** TASK TO CARRY OUT **
The material below holds a span beginning at the line with "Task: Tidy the" and ending at the line with "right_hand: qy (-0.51". Quote that span exactly, both ends included, and only that span.

LISTED ENTRIES START

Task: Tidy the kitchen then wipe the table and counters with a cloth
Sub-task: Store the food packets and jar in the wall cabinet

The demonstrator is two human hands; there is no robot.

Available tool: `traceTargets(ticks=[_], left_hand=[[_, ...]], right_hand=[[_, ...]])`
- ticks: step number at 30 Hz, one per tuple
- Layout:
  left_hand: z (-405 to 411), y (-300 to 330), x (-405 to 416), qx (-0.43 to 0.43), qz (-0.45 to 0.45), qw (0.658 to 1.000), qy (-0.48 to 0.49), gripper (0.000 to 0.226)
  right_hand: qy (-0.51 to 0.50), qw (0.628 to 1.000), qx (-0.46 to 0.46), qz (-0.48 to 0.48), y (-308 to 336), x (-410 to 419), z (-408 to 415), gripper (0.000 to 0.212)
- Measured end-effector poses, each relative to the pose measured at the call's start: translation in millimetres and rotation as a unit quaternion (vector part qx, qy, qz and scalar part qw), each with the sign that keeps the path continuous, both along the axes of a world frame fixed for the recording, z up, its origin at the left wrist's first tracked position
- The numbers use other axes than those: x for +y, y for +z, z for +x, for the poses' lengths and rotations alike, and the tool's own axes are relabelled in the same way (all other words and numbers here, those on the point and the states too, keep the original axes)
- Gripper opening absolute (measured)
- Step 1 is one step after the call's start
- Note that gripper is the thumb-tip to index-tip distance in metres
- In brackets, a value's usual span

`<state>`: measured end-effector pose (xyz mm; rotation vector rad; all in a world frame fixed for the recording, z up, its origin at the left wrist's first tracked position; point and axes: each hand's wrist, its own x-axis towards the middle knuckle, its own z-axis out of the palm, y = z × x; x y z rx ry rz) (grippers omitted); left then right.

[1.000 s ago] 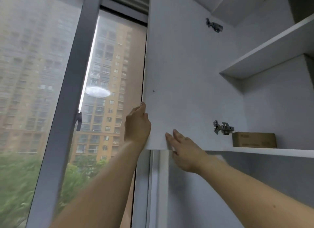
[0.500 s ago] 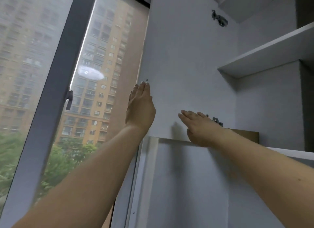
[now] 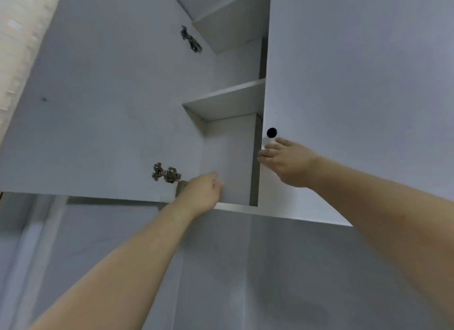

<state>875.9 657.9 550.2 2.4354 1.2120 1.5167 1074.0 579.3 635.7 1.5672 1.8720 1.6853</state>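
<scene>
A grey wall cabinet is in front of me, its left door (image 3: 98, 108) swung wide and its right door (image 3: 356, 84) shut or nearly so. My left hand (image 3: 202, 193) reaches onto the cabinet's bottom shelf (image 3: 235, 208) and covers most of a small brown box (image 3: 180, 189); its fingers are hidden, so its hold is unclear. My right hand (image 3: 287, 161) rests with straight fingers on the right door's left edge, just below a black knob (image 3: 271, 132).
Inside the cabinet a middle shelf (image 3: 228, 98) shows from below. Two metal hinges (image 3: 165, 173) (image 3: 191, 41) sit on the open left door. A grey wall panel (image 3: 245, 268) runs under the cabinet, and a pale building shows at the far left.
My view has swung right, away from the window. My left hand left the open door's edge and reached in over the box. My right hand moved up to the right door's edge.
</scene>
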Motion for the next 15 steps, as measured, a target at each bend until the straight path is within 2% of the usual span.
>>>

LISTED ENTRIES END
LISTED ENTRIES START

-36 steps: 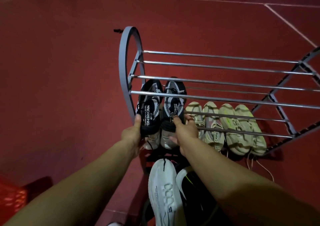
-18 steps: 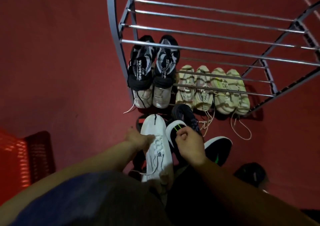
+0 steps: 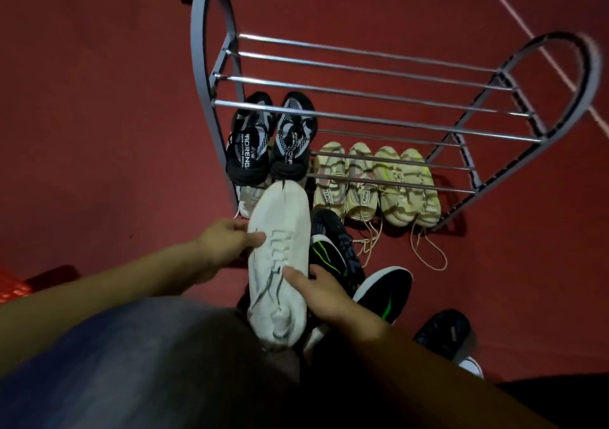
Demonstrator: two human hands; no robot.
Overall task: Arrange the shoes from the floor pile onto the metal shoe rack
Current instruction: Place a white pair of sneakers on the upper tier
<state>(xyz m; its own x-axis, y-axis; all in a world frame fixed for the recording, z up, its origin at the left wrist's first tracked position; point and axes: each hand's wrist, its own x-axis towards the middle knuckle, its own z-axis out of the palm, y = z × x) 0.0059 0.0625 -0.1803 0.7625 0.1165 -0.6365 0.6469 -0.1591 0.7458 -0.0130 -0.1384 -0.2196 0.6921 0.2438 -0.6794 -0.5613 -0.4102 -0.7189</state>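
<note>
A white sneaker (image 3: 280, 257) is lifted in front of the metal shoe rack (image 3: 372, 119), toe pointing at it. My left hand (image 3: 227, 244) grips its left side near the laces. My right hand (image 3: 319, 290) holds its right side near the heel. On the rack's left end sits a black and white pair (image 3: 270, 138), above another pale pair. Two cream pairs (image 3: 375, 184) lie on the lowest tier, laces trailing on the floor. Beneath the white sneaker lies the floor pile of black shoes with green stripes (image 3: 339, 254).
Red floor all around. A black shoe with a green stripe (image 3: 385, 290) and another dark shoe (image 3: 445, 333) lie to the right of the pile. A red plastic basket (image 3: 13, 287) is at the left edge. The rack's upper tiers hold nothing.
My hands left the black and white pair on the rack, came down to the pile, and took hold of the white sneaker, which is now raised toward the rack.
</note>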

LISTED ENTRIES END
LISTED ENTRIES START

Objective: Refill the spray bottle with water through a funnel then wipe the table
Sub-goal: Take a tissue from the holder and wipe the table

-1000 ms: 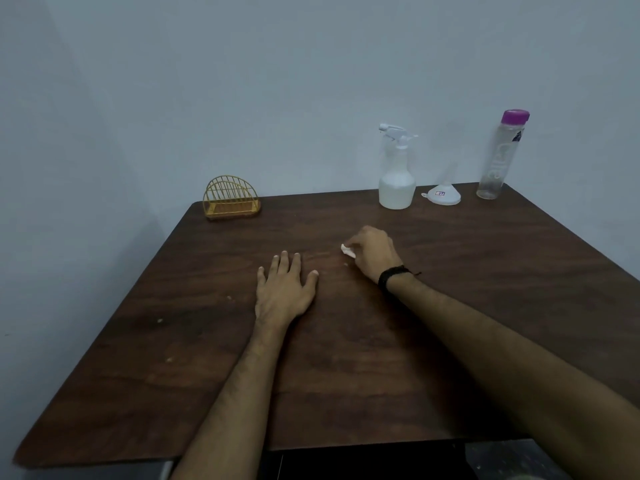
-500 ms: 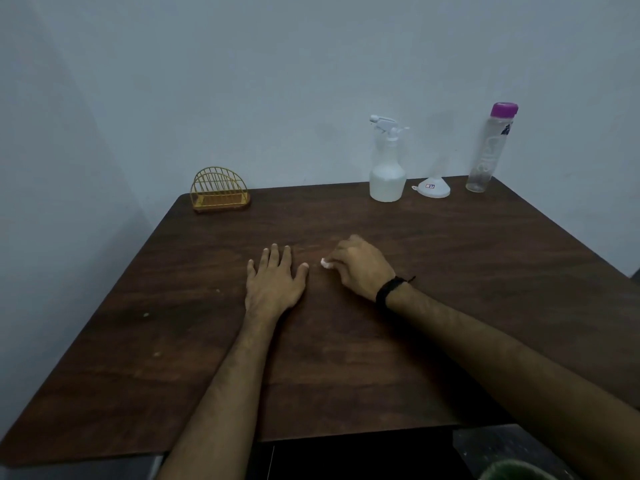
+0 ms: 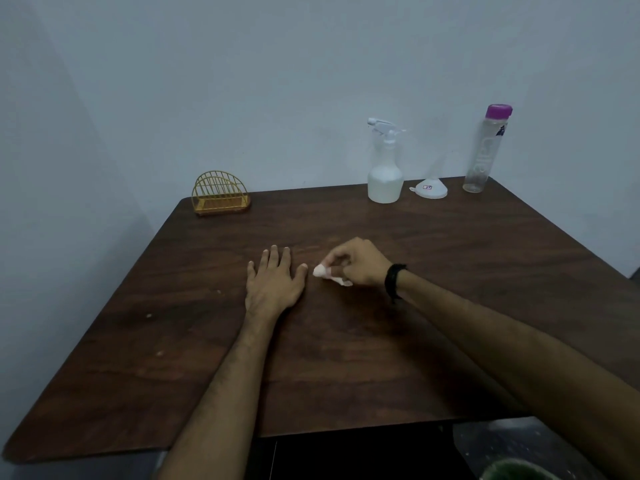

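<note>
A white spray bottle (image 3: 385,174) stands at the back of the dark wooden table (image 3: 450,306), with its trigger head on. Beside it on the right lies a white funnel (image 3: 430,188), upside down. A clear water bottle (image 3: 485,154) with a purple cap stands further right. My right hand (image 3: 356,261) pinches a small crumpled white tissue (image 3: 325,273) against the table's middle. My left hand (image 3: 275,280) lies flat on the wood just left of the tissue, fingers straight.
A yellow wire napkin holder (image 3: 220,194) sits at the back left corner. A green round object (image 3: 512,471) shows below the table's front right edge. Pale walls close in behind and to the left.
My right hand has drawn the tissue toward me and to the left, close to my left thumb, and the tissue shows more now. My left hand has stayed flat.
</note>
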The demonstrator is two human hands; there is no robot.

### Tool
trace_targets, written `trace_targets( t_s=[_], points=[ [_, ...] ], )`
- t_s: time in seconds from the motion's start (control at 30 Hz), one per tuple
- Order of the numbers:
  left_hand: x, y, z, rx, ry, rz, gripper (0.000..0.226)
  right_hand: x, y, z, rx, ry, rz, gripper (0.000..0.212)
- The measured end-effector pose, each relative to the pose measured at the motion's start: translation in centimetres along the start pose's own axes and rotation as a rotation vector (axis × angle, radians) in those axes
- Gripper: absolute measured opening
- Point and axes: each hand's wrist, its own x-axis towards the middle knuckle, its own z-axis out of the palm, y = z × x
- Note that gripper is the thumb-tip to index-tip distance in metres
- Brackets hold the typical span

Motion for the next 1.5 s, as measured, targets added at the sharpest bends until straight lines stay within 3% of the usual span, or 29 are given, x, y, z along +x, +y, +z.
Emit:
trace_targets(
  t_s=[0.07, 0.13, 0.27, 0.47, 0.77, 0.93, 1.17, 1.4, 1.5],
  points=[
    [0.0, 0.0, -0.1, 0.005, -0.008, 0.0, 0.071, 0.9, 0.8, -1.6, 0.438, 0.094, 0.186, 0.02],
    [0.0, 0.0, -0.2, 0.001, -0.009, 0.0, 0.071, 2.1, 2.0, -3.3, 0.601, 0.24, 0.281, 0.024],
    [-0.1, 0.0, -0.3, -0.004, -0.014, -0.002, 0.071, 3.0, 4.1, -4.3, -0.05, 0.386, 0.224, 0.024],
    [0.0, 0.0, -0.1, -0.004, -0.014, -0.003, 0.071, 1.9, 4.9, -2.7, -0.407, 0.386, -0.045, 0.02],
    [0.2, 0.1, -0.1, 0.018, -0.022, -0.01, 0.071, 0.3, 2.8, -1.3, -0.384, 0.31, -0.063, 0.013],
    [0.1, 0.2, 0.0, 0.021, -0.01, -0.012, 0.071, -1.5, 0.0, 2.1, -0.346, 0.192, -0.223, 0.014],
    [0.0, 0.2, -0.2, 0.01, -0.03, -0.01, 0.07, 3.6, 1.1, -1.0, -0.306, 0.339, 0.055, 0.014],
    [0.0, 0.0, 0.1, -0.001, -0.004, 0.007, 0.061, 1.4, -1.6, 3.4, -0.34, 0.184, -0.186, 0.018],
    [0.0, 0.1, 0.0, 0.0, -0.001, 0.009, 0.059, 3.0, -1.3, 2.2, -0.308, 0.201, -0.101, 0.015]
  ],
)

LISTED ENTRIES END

** RESULT OF THE TASK **
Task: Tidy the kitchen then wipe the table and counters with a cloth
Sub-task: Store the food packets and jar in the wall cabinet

The demonstrator is two human hands; there is no robot.

Available tool: `traceTargets(ticks=[_], left_hand=[[_, ...]], right_hand=[[_, ...]])`
- ticks: step number at 30 Hz, one per tuple
- Layout:
  left_hand: z (-405 to 411), y (-300 to 330), x (-405 to 416), qx (-0.43 to 0.43), qz (-0.45 to 0.45), qw (0.658 to 1.000), qy (-0.48 to 0.49), gripper (0.000 to 0.226)
  right_hand: qy (-0.51 to 0.50), qw (0.628 to 1.000), qx (-0.46 to 0.46), qz (-0.48 to 0.48), y (-308 to 336), x (-410 to 419), z (-408 to 415), gripper (0.000 to 0.212)

No more work is needed on this exercise.